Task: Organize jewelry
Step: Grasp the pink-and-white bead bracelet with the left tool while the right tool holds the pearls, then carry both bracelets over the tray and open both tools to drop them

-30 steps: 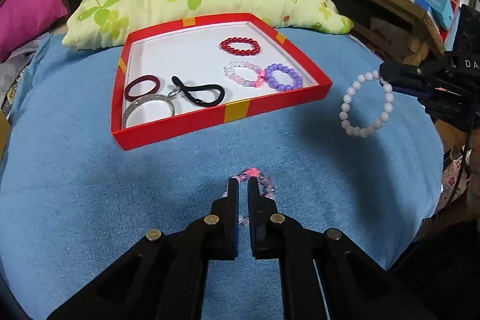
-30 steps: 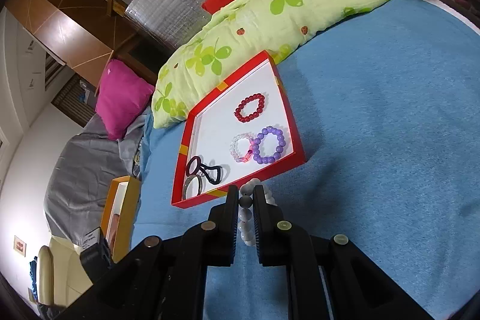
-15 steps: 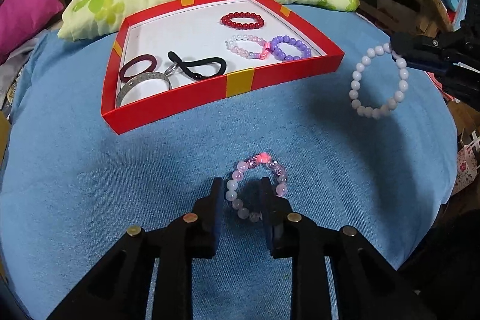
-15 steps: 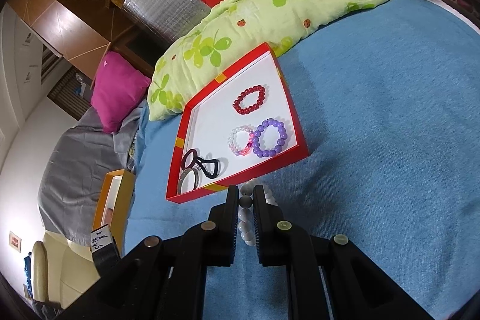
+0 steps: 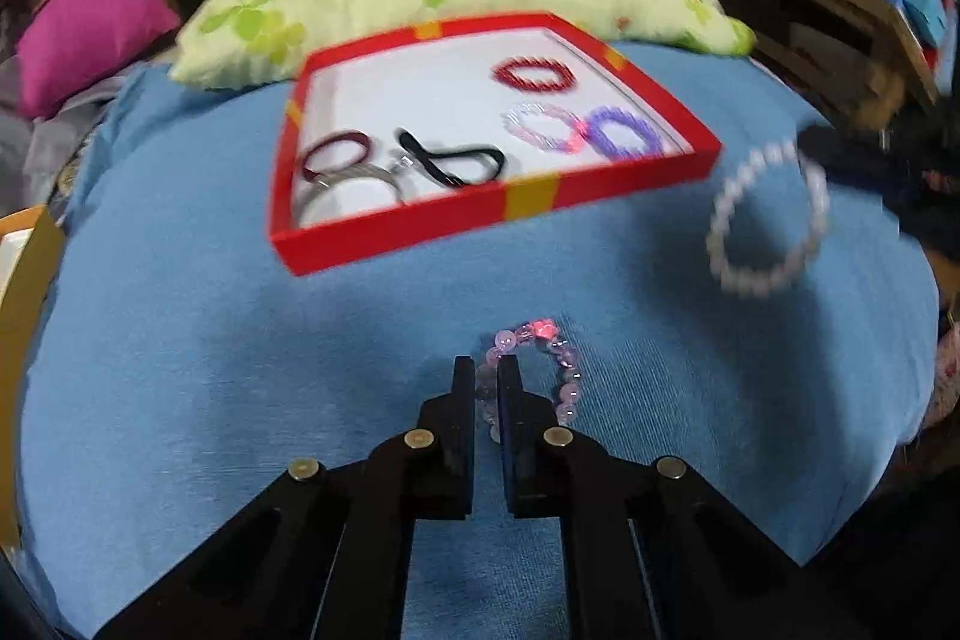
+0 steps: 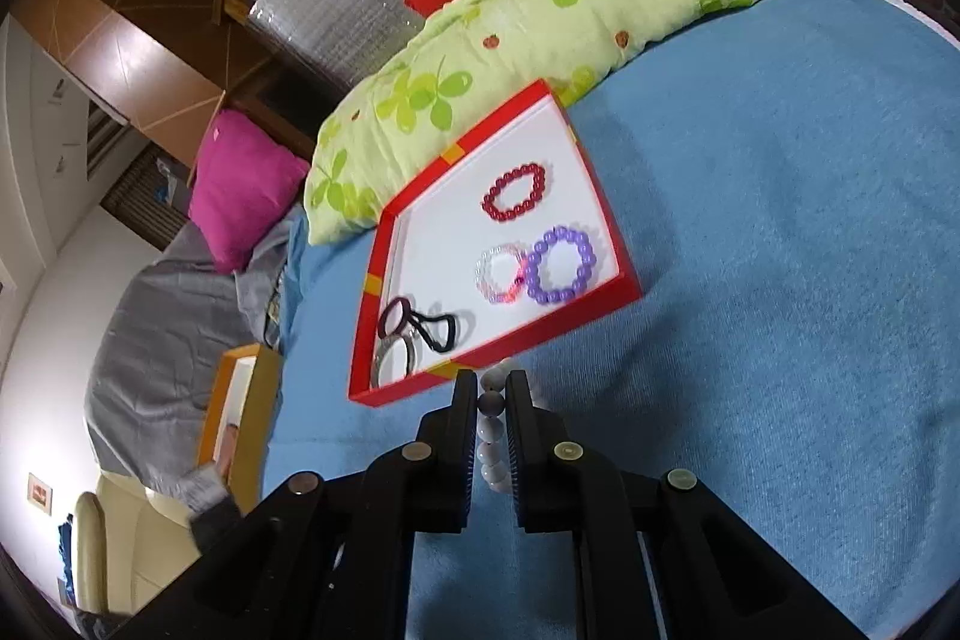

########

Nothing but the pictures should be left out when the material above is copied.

§ Output for this task
Task: Organize jewelry
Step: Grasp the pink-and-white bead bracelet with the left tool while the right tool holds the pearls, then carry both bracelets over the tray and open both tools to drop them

-30 steps: 
-30 steps: 
-15 steps: 
-15 steps: 
+0 steps: 
+0 steps: 

The response to this exercise is finished.